## Activity
In this data, count the lines in which "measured" appears and give only that number.

## Given information

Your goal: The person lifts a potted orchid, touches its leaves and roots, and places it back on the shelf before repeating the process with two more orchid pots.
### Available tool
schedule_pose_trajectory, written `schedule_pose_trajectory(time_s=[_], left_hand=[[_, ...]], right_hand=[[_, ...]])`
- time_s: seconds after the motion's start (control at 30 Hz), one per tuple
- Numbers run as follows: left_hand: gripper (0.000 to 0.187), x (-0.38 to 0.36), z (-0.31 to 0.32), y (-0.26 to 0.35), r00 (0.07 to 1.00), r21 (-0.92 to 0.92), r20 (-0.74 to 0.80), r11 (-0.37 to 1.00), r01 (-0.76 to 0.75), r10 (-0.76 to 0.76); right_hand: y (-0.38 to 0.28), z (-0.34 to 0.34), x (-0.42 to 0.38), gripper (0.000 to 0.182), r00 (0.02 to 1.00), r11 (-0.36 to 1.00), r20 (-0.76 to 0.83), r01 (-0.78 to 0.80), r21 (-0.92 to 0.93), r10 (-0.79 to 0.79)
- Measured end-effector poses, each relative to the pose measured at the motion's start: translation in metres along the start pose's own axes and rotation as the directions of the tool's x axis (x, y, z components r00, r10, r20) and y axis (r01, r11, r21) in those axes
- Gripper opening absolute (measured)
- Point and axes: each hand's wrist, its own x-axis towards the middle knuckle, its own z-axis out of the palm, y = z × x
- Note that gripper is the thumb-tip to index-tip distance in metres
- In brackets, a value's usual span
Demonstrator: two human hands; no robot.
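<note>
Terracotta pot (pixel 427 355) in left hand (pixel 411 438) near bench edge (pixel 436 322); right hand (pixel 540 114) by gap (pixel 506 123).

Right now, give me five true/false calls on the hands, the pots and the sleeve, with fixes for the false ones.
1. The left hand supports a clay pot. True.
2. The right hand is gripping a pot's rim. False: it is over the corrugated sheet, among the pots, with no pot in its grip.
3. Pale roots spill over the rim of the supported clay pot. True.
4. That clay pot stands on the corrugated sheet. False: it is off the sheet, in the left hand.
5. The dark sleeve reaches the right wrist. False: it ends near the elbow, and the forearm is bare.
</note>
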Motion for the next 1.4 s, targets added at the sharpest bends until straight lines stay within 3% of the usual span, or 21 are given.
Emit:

## Your response
2